:: Action item ::
Begin at the line below that holds "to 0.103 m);" and end at the line that holds "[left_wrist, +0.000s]", transcribing each line exactly and skipping any picture.

:: Dataset section ::
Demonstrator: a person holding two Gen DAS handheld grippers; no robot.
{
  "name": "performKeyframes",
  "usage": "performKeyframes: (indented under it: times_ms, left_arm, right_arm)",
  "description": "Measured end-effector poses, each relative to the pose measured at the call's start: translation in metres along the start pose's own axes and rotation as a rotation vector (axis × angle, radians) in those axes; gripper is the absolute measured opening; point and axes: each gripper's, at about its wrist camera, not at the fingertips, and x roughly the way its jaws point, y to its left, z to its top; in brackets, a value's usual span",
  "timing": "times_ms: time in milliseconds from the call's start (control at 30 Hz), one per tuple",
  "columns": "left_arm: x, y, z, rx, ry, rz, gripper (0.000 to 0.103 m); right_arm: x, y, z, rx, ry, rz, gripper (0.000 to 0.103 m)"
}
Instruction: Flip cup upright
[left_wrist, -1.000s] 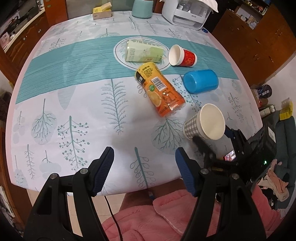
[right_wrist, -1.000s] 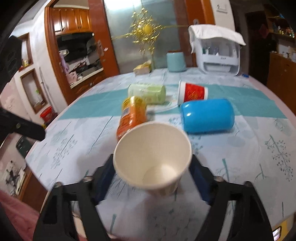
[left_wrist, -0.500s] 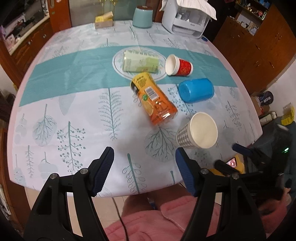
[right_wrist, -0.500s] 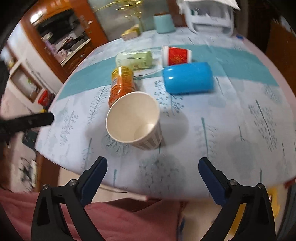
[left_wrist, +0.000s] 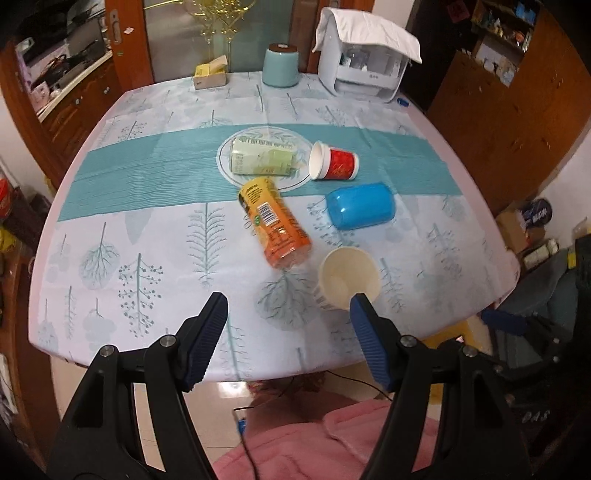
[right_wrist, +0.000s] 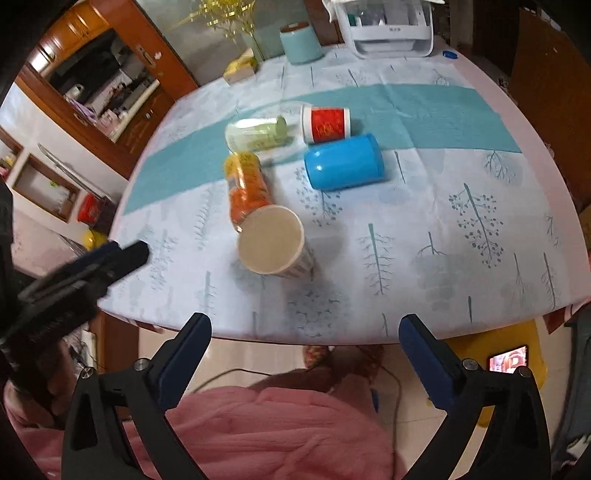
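Two hand-held tongs with black arms and blue ribbed fingers hover off the near edge of a table, above a pink garment. The left gripper (left_wrist: 288, 321) has its fingers spread wide with nothing between them; the tip of one finger overlaps the near rim of the paper cup (left_wrist: 347, 282) in the left wrist view, though contact cannot be judged. The right gripper (right_wrist: 304, 334) is also spread wide and holds nothing, its fingers set back from the table edge. In the right wrist view the left gripper shows as a blurred dark shape at the left. The paper cup stands upright, mouth up, on the tablecloth (left_wrist: 147, 229) near the table's near edge, a pale cup with a checked outside. Just beyond it, on its far left, an orange bottle (left_wrist: 275, 229) lies on its side, its near end close to the cup. To the right and farther away lies a blue cup (left_wrist: 360, 206) on its side. Farther still, a red paper cup (left_wrist: 334, 162) lies on its side with its white mouth facing left, beside a pale green carton (left_wrist: 262, 158) lying flat on a round printed medallion in the cloth's teal band. At the far edge stand a light blue canister (left_wrist: 280, 64), a white appliance (left_wrist: 364, 70) draped with a cloth, and a small yellow box (left_wrist: 210, 74).
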Motion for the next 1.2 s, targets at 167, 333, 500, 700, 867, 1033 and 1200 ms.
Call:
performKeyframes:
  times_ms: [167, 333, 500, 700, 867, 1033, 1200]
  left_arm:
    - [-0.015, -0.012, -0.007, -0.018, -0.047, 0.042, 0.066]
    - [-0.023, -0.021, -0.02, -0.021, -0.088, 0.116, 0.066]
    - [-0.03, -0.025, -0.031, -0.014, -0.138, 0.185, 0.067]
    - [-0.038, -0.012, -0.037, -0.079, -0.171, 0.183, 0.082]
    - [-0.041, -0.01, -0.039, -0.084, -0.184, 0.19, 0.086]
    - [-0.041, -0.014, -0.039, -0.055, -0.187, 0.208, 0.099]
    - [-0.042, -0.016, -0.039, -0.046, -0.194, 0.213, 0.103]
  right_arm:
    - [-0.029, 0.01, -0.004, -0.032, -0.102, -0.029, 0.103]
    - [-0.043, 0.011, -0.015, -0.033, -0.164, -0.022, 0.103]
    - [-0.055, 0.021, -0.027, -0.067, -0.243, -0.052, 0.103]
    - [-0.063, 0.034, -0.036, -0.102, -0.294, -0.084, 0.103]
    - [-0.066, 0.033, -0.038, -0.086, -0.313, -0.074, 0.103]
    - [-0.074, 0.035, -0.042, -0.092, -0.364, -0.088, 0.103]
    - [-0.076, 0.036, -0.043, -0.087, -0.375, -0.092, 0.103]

:: Response box ::
  "columns": "left_arm: x, y, z, rx, ry, rz, gripper (0.000 to 0.103 m); right_arm: x, y, z, rx, ry, rz, gripper (0.000 to 0.103 m)"
}
Instruction: Flip cup upright
[left_wrist, -1.000s] 
[right_wrist, -1.000s] 
[left_wrist, -0.500s] 
[right_wrist, -0.500s] 
[left_wrist, +0.000s] 

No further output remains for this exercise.